Marks & Spencer (M&S) has recently confirmed “pockets of limited availability” across some of its stores following a significant cyber attack that temporarily disrupted parts of its IT systems. The British retailer has been grappling with the fallout from this incident for over a week, which has resulted in millions being wiped off its market value. With approximately 64,000 employees and more than 1,400 stores globally, M&S is actively investigating the breach and its implications.
Here’s what we know so far about the M&S cyber attack.
What Happened in the M&S Cyber Attack?
Marks & Spencer first revealed the cyber attack on Monday, April 21, after customers reported payment issues and delays in receiving online orders. In an email to shoppers, M&S chief executive Stuart Machin stated, “Over the last few days, M&S has been managing a cyber incident. To protect you and the business, it was necessary to temporarily make some small changes to our store operations, and I am sincerely sorry if you experienced any inconvenience.” He reassured customers that stores remained open and that the website and app were operating normally, urging them not to take any action unless further updates were provided.
Experts have described the incident as a severe ransomware attack.

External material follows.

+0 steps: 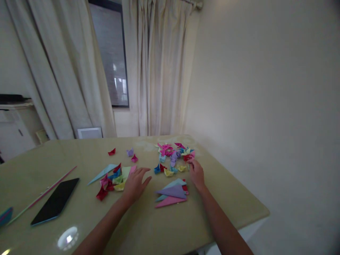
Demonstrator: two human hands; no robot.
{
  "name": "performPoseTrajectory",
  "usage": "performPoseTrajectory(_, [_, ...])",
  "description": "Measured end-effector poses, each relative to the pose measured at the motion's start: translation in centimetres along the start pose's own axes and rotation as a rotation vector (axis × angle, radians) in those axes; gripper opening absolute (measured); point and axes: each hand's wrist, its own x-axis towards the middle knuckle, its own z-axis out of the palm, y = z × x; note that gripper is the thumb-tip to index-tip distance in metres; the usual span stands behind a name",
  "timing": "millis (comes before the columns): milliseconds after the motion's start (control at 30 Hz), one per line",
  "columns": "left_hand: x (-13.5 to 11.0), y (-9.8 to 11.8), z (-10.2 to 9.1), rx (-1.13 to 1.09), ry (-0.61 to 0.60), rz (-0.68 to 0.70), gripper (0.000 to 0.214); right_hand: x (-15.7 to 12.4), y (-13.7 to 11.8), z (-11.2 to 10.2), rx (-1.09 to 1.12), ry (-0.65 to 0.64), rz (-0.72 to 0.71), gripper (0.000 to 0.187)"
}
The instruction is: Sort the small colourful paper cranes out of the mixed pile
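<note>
Looks part-done: shows folded-paper heap (pixel 174 156) beyond paper darts (pixel 174 191); leaves smaller pile (pixel 117 180) + strays (pixel 130 152) L of darts, prob. unsorted. Has left hand (pixel 135 183) spread wide, L of darts; right hand (pixel 197 173) narrow, beyond-R of darts, can't tell if gripping.

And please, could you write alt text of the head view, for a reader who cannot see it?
The open left hand is beside a pile of small colourful folded papers on a table, and the right hand is at the edge of a second pile. Pointed folded papers lie between the hands; a flat black device lies at left.
</note>
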Motion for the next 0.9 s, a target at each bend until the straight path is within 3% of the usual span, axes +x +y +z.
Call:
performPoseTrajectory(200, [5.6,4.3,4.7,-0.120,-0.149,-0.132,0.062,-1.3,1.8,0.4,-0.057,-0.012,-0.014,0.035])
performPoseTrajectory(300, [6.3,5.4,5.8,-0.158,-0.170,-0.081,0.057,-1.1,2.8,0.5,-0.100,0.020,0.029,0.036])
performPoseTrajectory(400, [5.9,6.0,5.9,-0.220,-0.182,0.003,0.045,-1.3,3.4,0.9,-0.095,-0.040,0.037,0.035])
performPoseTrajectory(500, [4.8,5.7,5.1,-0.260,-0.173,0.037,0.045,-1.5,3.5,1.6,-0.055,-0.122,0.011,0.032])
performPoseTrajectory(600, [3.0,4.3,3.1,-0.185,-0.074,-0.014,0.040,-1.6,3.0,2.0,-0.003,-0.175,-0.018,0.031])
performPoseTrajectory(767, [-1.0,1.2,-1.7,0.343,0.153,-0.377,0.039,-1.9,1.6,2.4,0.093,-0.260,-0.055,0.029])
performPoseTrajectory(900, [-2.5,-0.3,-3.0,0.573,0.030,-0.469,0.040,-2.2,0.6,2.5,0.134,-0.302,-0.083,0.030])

Dan Card, a cyber expert at BCS, the chartered institute for IT, characterized it as “a pretty bad episode of ransomware,” noting that recovering from such events is both technically and logistically challenging. Ransomware is a type of malicious software that locks or encrypts a victim’s data, demanding payment—often in cryptocurrency—to restore access.
Who Was Behind the M&S Cyber Attack?
The attack is believed to have been orchestrated by a group known as Scattered Spider, also referred to as UNC3944, Octo Tempest, or Muddled Libra. This group is suspected of breaching M&S systems as early as February 2025, allegedly stealing sensitive data, including the Windows domain’s NTDS.dit file, which contains user credentials. They are also believed to have deployed ransomware to encrypt parts of M&S’s infrastructure.
Scattered Spider is notorious for employing advanced social engineering tactics, including phishing and multi-factor authentication (MFA) fatigue attacks. Phishing tricks users into revealing sensitive information, while MFA fatigue involves overwhelming users with repeated login requests, hoping they will approve one out of frustration or confusion. Graeme Stewart, head of public sector at security company Check Point, described Scattered Spider as “one of the most dangerous and active hacking groups we are monitoring.” Since their emergence in 2022, they have been linked to over 100 targeted attacks across various industries, including telecoms, finance, retail, and gaming.
Reports indicate that DragonForce ransomware was deployed to VMware ESXi hosts on April 24 to encrypt virtual machines. The group reportedly gained access to M&S systems and remained undetected for weeks. Following the breach, M&S enlisted cybersecurity experts from CrowdStrike, Microsoft, and Fenix24 to help investigate and contain the incident.
What Impact Has the Cyber Attack Had on M&S?
The repercussions of the cyber attack have been significant. Nayna McIntosh, a former M&S executive and founder of Hope Fashion, likened the decision to halt online orders to “cutting off a limb.” Susannah Streeter, head of money and markets at Hargreaves Lansdown, emphasized that the pause on online orders would be “hugely damaging for sales.” She noted that fashion sales are likely to take a substantial hit, particularly as the attack coincided with warm weather when summer ranges would typically be gaining traction in virtual shopping carts.
Moreover, the attack has had a tangible impact on M&S’s market value. Shares fell by 2.2% to 377.3p on Monday morning, with over £700 million wiped from the company’s market capitalization since the incident. The depth of M&S’s challenges in resolving the issue raises concerns about its ability to regain customer trust in the aftermath of such a disruptive event.
As Marks & Spencer continues to navigate the complexities of this cyber attack, the focus remains on recovery and safeguarding its operations against future threats. The incident serves as a stark reminder of the vulnerabilities that even established retailers face in an increasingly digital landscape.